Operando en España, Portugal, USA, Emiratos Árabes Unidos, Argentina, México, Reino Unido, Italia y Colombia, Kloutit abarca sectores como el Viajes y Turismo, comercio minorista, Retail, SaaS, suscripciones y membership, venta de entradas y eventos, servicios financieros, educación, gaming, etc.
Muy focalizados en el sector del turismo este 2026, Algarra aseguró que “ya tenemos clientes muy relevantes de esta industria y están viendo los resultados. Es una industria especialmente vulnerable a los chargebacks debido a su alta casuística (cancelaciones, cambios, incidencias), la ventana temporal entre compra y consumo y la complejidad operativa con múltiples intermediarios. Además, el ticket medio suele ser elevado y los márgenes son ajustados, por lo que un volumen alto de casos perdidos impacta directamente en la rentabilidad.
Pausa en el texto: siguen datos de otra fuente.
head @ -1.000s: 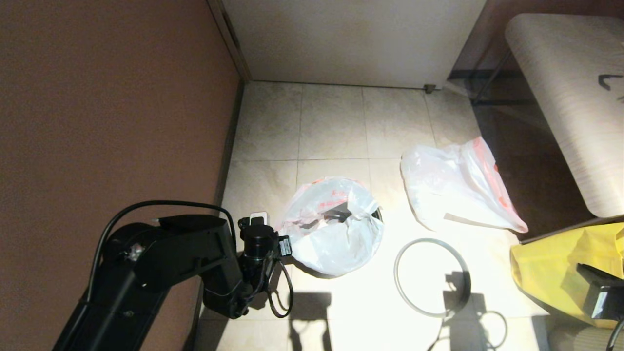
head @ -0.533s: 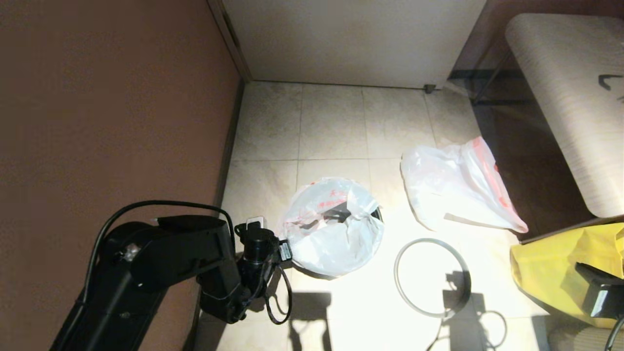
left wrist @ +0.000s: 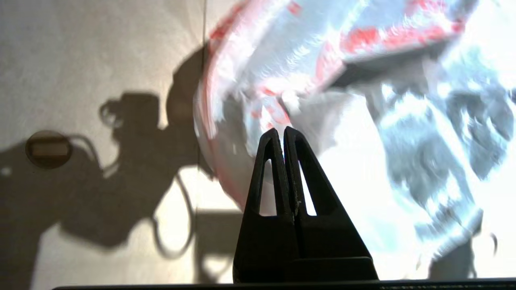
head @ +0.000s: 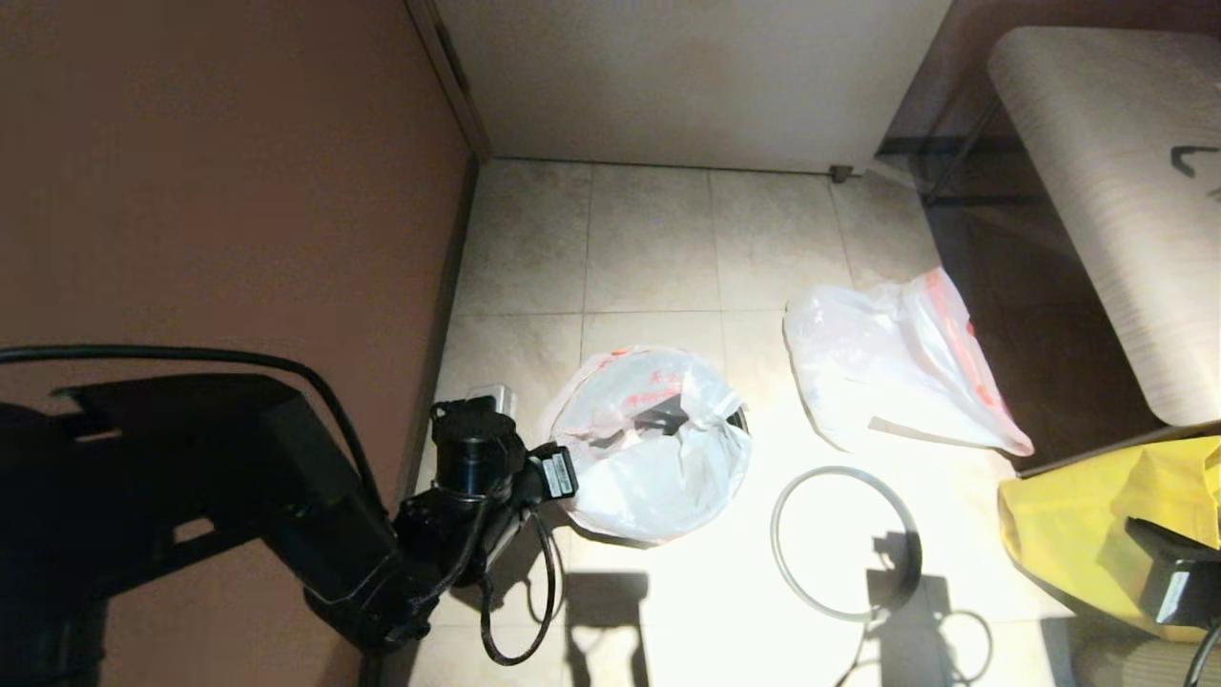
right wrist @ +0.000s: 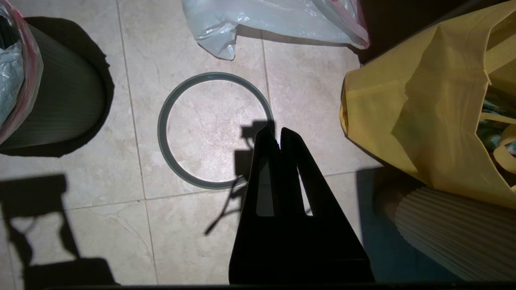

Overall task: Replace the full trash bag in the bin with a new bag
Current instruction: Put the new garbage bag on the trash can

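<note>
Trash fills the full trash bag, which sits in the bin on the tiled floor, not far from the brown wall. The bag's red-pink mouth is folded out over the top of the bin. The left gripper is right at the bag's edge on the wall side, with its two fingers pressed together; I cannot tell if any plastic is pinched between them. The grey hoop lies flat on the floor by itself, just beside the bin. The new bag lies flat on the floor past the hoop, near the dark edge of the tiles. The right gripper hangs above the hoop's rim, fingers closed with nothing in them. A big yellow bag stands next to it.
</note>
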Available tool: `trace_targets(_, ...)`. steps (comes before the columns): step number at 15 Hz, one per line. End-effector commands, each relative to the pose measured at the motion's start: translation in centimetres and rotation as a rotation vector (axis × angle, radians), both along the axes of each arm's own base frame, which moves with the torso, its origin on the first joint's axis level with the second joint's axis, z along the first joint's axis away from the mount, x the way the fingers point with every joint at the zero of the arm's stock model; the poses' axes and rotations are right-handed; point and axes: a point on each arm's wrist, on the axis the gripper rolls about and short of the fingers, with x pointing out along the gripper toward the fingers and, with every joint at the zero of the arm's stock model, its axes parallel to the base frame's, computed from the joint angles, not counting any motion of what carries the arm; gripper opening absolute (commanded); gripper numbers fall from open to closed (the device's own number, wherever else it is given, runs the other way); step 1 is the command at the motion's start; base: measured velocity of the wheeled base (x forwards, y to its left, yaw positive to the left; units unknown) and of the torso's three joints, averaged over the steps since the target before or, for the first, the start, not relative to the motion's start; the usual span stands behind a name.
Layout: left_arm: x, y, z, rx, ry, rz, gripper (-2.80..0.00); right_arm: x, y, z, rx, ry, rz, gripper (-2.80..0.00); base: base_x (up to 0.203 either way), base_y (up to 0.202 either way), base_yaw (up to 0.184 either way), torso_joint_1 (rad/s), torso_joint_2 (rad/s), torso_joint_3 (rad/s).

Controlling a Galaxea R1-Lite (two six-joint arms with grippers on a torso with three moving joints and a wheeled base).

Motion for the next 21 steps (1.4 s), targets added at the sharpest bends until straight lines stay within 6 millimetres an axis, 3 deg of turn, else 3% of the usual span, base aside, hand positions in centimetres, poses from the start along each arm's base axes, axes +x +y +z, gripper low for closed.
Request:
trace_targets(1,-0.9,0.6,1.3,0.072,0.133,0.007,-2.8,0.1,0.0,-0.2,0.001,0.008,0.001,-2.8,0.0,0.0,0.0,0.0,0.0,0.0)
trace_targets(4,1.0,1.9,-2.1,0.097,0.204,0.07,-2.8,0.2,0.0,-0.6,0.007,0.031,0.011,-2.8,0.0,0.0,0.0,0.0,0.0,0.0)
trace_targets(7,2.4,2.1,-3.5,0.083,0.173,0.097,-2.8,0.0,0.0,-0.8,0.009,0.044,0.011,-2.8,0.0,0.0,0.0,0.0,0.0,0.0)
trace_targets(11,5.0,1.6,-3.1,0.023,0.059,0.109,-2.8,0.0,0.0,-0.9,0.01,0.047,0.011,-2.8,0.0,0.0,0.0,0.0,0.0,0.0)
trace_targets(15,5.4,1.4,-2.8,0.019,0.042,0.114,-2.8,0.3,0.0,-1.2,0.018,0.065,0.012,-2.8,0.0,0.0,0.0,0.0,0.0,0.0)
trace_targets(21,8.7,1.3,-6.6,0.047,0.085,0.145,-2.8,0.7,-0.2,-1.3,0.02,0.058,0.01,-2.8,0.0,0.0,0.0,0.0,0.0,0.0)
Reducir chargebacks no solo protege ingresos, sino que también mejora la relación con PSPs/adquirentes y evita penalizaciones por ratios elevados”.
Gran parte del mercado sigue defendiendo sus chargebacks con sistemas que han quedado obsoletos: procesos manuales, mucho tiempo invertido en preparar cada defensa y una elevada frustración al obtener tasas de éxito inferiores a las esperadas, muchas veces sin entender el motivo. Kloutit ha irrumpido creando un nuevo modelo gracias a haber desarrollado una tecnología capaz de generar defensas ultra-personalizadas mediante inteligencia artificial en cuestión de segundos. Esta solución ha demostrado que permite a las empresas recuperar el dinero que pierden mes a mes en chargebacks, mejorar su rentabilidad y, al mismo tiempo, liberar a sus equipos de una carga operativa pesada y repetitiva, para que puedan centrarse en tareas de mayor valor añadido.